Мартин вперил свой единственный глаз в непонятные слова.
– Это…
– Это заветное Слово. Оно на языке дорлифян.
– Ты понимаешь?
– И ты поймёшь, когда окажешься там.
– Пойму?
– Не сомневайся – откроешь тетрадь и прочитаешь. Так и со мной было. И с Мэтью.
– Прочитай по-нашему, – попросил Мартин, вернув тетрадь Дэниелу.
– Скорбь Шороша вобравший словокруг
Навек себя испепеляет вдруг.
– Круто, хоть и непонятно. Храни его.
– Теперь мы вместе будем хранить его. Мы оба – Хранители Слова… Вначале нас было восемь. Осталось пятеро. Теперь… теперь пока двое.
– Значит, не зря мы с тобой тренировались, – сказал Мартин, шлёпнув ладонью по сумке, которая лежала на сиденье кресла подле него.
– Что там у тебя?
Мартин вынул свой камень и несколько раз подбросил на ладони.
– Это же булыжник, – в недоумении сказал Дэниел.
– Я запомню, как ты его обозвал, и ты запомни… Что дальше?
– Дальше ты идёшь на кухню и забираешься в холодильник. А я испытаю другой шанс.
– Есть другой?
– Вообще-то нет.
– Ну попробуй, – с усмешкой сказал Мартин.
Дэниел вернулся в свою комнату и открыл письмо от Эндрю: «Привет, Дэниел! Какие новости? Как там Лэоэли поживает?»
– Пошёл ты! – вырвалось у Дэниела. Он ударил по клавишам: «Лэоэли погибла. Я всё вспомнил. Шарик утерян безвозвратно».
Через минуту – новое письмо от Эндрю: «Дорогой друг, примите мои соболезнования. Сгораю от любопытства: что вы вспомнили касательно шарика?»
Дэниел не мог не воспользоваться шансом и, припомнив игру, затеянную не так давно Мартином, написал: «Меняю умопомрачительную информацию на ваш шарик».
Эндрю ответил: «Я говорил вам и повторюсь: шарик имеет научную ценность и находится в секретной лаборатории, а не у меня в кармане. То, что вы предлагаете, – безумие. Напоминаю вам о слове, данном мне. Имейте честь».
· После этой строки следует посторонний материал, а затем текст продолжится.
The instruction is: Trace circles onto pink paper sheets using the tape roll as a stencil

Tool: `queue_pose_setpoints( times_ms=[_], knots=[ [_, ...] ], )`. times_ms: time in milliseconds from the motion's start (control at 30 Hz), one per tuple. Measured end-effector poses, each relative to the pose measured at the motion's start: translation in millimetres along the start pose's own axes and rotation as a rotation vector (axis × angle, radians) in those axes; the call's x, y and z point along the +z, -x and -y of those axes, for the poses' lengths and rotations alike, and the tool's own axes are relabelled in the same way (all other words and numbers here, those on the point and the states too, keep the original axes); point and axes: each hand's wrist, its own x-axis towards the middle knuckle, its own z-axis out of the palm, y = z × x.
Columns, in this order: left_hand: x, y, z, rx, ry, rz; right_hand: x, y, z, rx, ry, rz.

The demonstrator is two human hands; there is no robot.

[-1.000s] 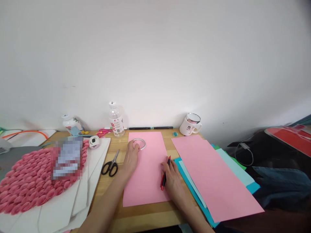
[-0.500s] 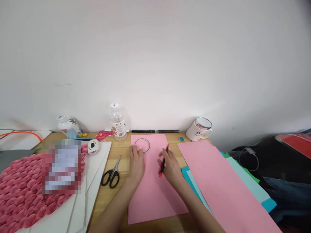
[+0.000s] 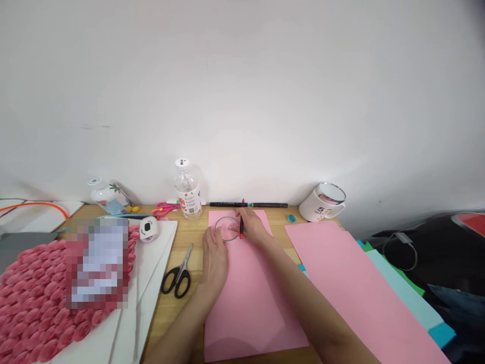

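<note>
A sheet of pink paper (image 3: 246, 293) lies lengthwise before me on the wooden table. On its far part rests a thin metal ring (image 3: 226, 218). My left hand (image 3: 215, 258) presses the ring's lower left edge against the paper with its fingertips. In my right hand (image 3: 252, 226) is a black-and-red pen (image 3: 241, 226), held nearly upright at the ring's right edge. Whether the pen tip touches the paper I cannot tell. Black-handled scissors (image 3: 178, 278) lie left of my left hand.
At left, pink petal-like pieces (image 3: 45, 288) cover white sheets (image 3: 146, 298). A clear bottle (image 3: 188, 194), dark pens (image 3: 227, 205) and a tilted white mug (image 3: 321, 203) line the wall. More pink paper (image 3: 348, 283) lies right, over blue and green sheets.
My right hand has moved left and away from me, bringing the pen from over the paper to the ring's right edge. My left hand stays on the ring. The view has shifted slightly.
</note>
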Motion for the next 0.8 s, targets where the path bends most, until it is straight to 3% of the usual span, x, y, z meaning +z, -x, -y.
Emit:
queue_pose_setpoints(
  times_ms=[167, 333, 467, 633, 800],
  knots=[
    [-9.3, 8, -5, -0.061, -0.015, 0.011, 4, 11, 8, 0.005, 0.024, -0.013],
    [-23.7, 17, -12, -0.066, -0.088, 0.12, 8, 25, 18, 0.011, 0.059, 0.014],
    [-32.6, 23, -13, -0.038, -0.176, 0.135, 7, 29, 22, 0.01, 0.071, 0.037],
    [-35.6, 32, -11, 0.102, -0.212, 0.2, -8, 29, 21, -0.06, -0.028, 0.139],
    [-39.3, 48, -3, 0.036, -0.096, 0.17, -39, 62, 22, -0.031, -0.034, 0.134]
  ],
)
Дэниел написал: «И я о том же, о научной ценности. Когда я давал вам слово, я ничего не помнил. Дело в том, что это знание принадлежит не только мне, и я не имею права делиться им с кем бы то ни было. Но я не отказываюсь от данного мной слова и готов открыть тайну в обмен на шарик, при котором, извините, будете вы (а не наоборот, учитывая значимость шарика). Это – новое условие, выгодное для нас обоих».